Housing and urban networks are at the heart of the urban fabric. Real estate is a means to protect and legalise the monetary flows that are created by the urban economy and the flow of rents (location rent, sinecure and monopoly rents) that are used by elites to foster political alliances in limited access systems. Cities in the southern Mediterranean have a large share of informal housing and struggle with the poor quality of urban services, such as electricity, water, and waste disposal. Violence tends to be more prevalent than in rural settings. In limited access systems, the formal institutions serve people unequally and second-rank institutions play a crucial role in the development of large projects. Self-organised informal neighbourhood initiatives (e.g. for housing, waste disposal or cleaning) form a third pivot of urban governance in these cities.

It is a matter of debate whether the current urbanisation drive in developing countries and emerging markets can be interpreted as a positive developmental process or not. Doug Saunders argues that the Global South will become largely urbanised over the 21st century, undergoing processes that are similar to the urbanisation history of the West in the 19thcentury. Now as then rural migrants are drawn by the economic pull factors of the “arrival city” on whose outskirts they settle. They gradually acquire urban equity and maintain a mutually beneficial relationship with their rural origins by providing investments (e.g. second homes, tourism, agriculture) and helping newly arriving relatives to start out on their own. In contrast, Mike Davies sees such sprawling agglomerations as symptoms of a “planet of slums”: dumping grounds for the permanently redundant of the post-industrial age, without a real development perspective. Rather than pull factors he sees push factors as major causes of Third World urbanisation, such as violent conflict and the deterioration of state power in the rural peripheries in the wake of structural adjustment. Both arguments reverberate in some chapters in this volume. While Farida Naceur and Fatiha Belmessous’ chapters examine the role of family networks in the administration of informal housing areas and the integration of new arrivals from the countryside in the city of Batna in Algeria, Julia Bello-Schünemann discusses the detachment of urbanisation in Sub-Saharan Africa from traditional development aspects such as industrialisation and improved service provision.

For all their differences, Mediterranean cities share some of today’s most common urban challenges, such as environmental degradation, gentrification, and growing inequality, climate change, provision of services, mass urbanisation, migration, and the fourth industrial revolution, just to name a few. Against this backdrop, the Kuwait Chair at Sciences Po, in cooperation with CIDOB, the Barcelona Centre for International Affairs, organised the conference ““Wise Cities” in the Mediterranean? Challenges of Environmental and Social Sustainability” in March 2018. With the generous support of the Kuwait Foundation for the Advancement of Science (KFAS) the policy-oriented conference brought together academics, city planners, policymakers and representatives of NGOs and international organisations. The discussion centred on alternative pathways for urbanisation, better engagement of citizens, and the localisation process of the UN Sustainable Development Goals (SDGs).

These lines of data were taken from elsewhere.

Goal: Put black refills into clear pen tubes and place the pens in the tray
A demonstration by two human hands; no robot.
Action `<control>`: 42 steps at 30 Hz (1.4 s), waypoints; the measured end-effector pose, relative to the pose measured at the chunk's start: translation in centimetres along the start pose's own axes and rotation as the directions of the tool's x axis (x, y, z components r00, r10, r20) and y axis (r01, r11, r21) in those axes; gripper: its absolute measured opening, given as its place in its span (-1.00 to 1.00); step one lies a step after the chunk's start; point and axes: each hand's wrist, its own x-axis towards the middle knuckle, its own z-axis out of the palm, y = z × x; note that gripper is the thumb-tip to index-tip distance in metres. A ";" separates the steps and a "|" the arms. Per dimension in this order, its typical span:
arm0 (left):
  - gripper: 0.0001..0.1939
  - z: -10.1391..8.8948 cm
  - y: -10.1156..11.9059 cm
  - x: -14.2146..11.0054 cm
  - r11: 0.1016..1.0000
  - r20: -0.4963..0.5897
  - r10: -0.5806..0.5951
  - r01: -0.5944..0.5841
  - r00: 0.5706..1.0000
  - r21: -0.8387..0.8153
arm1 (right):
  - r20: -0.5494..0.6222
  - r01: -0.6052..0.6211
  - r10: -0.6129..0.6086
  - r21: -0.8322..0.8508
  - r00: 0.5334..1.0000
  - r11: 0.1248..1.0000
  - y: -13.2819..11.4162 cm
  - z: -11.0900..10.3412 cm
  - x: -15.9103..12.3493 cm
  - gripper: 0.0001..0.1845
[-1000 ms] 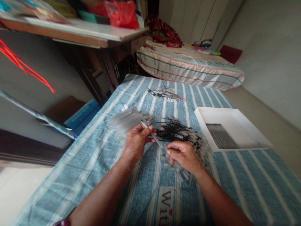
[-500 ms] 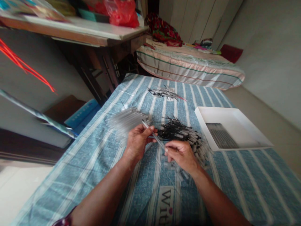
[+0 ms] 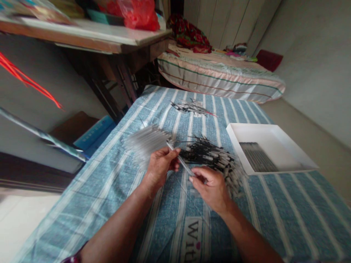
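Note:
A slim pale pen (image 3: 184, 166) slants between my two hands above the striped cloth. My left hand (image 3: 159, 166) pinches its upper part between thumb and fingers. At the lower end, my right hand (image 3: 211, 184) has its thumb and fingertips closed on the pen. Beyond my left hand lies a stack of translucent pen barrels (image 3: 144, 140), blurred at its edges. A heap of black-tipped, clear pen parts (image 3: 210, 153) spreads just past my right hand, which hides part of it.
A white open box (image 3: 296, 146) stands on the right, with a row of dark pens (image 3: 257, 157) along its left side. Farther back lies a small scatter of pen parts (image 3: 190, 107). A wooden table (image 3: 109, 34) with a red bag (image 3: 139, 14) rises at the upper left.
Both hands keep hold of the pen. My right-hand fingers have shifted slightly along its lower end, and the hand sits a little farther left. The piles and box look unchanged.

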 end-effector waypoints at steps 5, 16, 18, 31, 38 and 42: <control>-0.77 0.2 0.2 -0.1 0.999 -0.006 -0.018 0.018 1.000 -0.028 | -0.068 0.087 -0.094 -0.109 0.993 0.990 0.0 0.2 -0.1 -0.84; -0.81 0.5 0.1 -0.4 0.999 -0.027 -0.004 0.003 1.000 -0.034 | -0.047 0.025 -0.034 -0.169 0.998 0.985 0.2 0.4 0.8 -0.86; -0.79 0.6 0.1 -0.5 1.000 -0.010 0.015 -0.015 1.000 0.004 | 0.014 0.011 -0.008 -0.233 1.000 0.972 0.0 0.2 1.4 -0.84; -0.77 0.3 0.9 -0.3 0.908 0.249 0.093 -0.185 0.964 0.377 | -0.027 -0.023 0.008 -0.629 1.000 0.777 1.3 -8.1 3.8 -0.78; -0.78 0.3 0.5 0.1 0.758 0.298 0.104 -0.270 0.949 0.594 | -0.306 -0.482 0.419 -0.765 0.855 0.427 7.7 -17.3 4.5 -0.74; -0.81 -0.4 0.4 0.6 0.557 0.328 0.198 -0.382 0.924 0.738 | -0.249 -0.471 0.474 -0.766 0.844 0.437 9.2 -17.8 3.9 -0.74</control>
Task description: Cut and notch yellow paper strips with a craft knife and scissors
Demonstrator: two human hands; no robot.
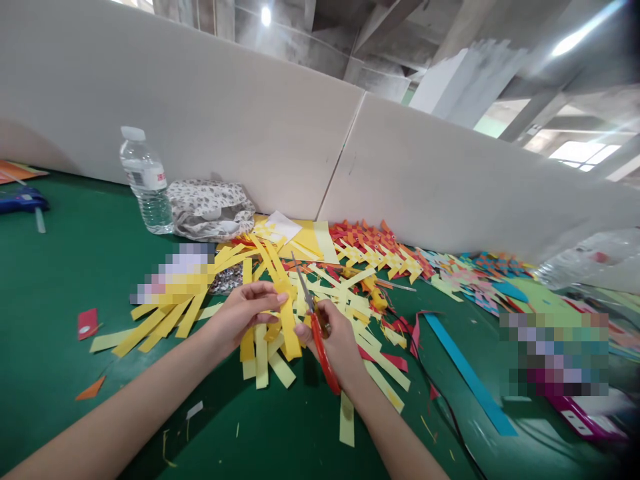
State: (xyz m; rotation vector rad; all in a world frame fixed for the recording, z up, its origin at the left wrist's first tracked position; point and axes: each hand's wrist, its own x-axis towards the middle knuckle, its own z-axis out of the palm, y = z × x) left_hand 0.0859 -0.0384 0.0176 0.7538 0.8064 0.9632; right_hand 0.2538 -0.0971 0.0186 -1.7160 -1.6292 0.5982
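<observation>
My left hand (257, 308) pinches a yellow paper strip (289, 327) between thumb and fingers; the strip hangs downward in front of a scattered heap. In my right hand (334, 333) is a pair of scissors (323, 353) with red handles, its blades pointing up and away. The blades are just right of the strip; whether they touch it I cannot tell. Under and around both hands lie many pale yellow strips (261, 357). More deep yellow strips (170, 320) fan out on the left.
A water bottle (146, 183) and a patterned cloth pouch (213, 208) stand by the white partition (225, 100). Woven red paper pieces (365, 240) lie behind the heap. To the right are a blue strip (467, 373), a black cord (440, 393) and another bottle (590, 257). A blue glue gun (23, 200) lies far left.
</observation>
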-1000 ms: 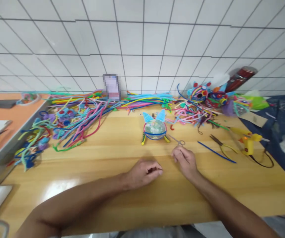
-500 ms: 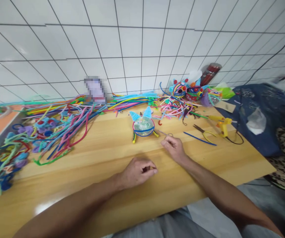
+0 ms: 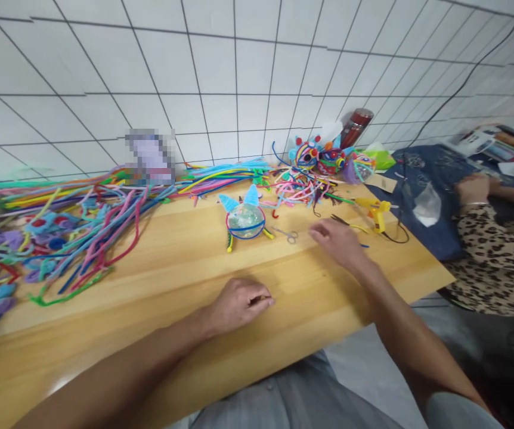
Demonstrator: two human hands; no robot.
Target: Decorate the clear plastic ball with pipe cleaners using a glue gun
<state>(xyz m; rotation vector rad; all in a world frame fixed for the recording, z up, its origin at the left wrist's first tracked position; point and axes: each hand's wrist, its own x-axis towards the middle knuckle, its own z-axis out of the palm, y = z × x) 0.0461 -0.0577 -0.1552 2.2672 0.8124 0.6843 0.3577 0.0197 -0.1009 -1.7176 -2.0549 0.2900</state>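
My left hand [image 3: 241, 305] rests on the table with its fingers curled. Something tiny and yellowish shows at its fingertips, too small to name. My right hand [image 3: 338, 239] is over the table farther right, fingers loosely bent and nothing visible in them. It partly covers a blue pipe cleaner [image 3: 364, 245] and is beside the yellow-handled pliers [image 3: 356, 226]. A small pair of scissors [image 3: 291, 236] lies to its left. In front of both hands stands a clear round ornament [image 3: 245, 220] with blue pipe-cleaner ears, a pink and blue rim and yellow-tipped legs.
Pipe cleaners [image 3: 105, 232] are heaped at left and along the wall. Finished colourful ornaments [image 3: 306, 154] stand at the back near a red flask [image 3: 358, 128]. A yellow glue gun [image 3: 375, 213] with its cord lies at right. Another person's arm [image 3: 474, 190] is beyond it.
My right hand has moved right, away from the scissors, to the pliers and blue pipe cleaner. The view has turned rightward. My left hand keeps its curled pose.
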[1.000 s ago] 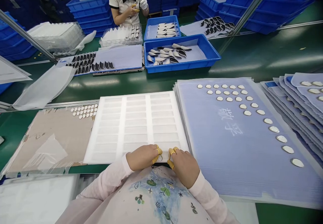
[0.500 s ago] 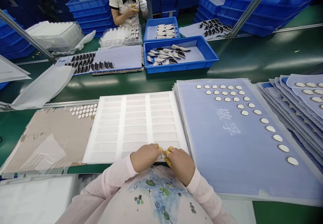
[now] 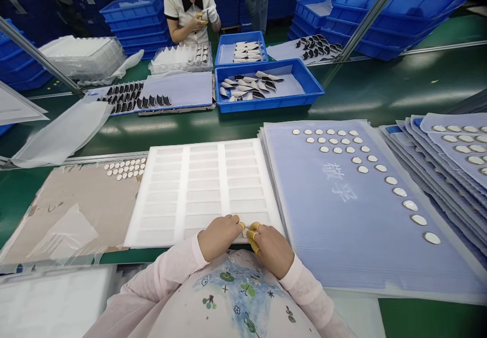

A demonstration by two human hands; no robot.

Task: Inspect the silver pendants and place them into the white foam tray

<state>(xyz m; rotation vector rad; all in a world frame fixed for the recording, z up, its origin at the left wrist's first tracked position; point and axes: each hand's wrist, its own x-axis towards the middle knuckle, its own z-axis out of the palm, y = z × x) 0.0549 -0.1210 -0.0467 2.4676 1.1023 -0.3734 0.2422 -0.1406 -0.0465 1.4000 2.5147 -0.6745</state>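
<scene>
My left hand [image 3: 221, 235] and my right hand [image 3: 272, 246] meet at the near edge of a white foam tray [image 3: 185, 191], close to my body. Yellow finger cots cover several fingertips on both. Between the fingertips is a small round white piece [image 3: 244, 233] with a darker rim, pinched from both sides and partly hidden by the fingers. The tray has three columns of shallow slots. On the blue-grey plastic sheet [image 3: 304, 216] to the right lie several oval white pieces [image 3: 399, 192] with metallic rims, in rows and a curving line.
On the left, a cardboard sheet [image 3: 83, 201] bears several small white discs [image 3: 127, 165]. Stacked sheets [image 3: 437, 160] with more ovals stand far right. Beyond are a blue bin [image 3: 270, 105] of curved black-and-white pieces, a metal post [image 3: 371, 18] and a co-worker [image 3: 190, 10] handling a small piece.
The view has shifted slightly. My fingers have moved a little around the small white piece; two round shapes showed between them before, one shows now. A second person's legs show more at the back.
</scene>
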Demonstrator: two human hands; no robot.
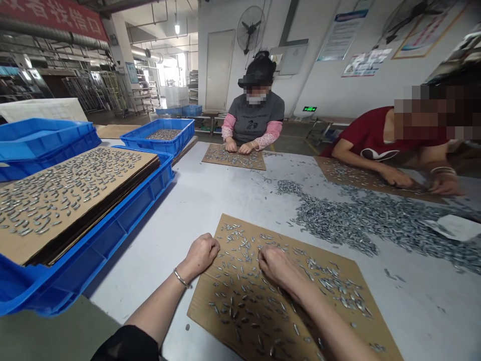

Moving beyond the large metropolises, the discussion also examined the specific challenges of smaller towns and “second cities” that are not necessarily capitals of their respective countries, but have their distinct economic and cultural dynamics (e.g. Alexandria and Barcelona). Views from neighbouring regions such as the Gulf and Sub-Saharan Africa also formed part of the conference. The contributions to this volume reflect the diverse backgrounds, experiences and expertise of the conference participants. They are meant as a starting point for a necessary debate on the social and environmental sustainability of urban growth in the Mediterranean and beyond.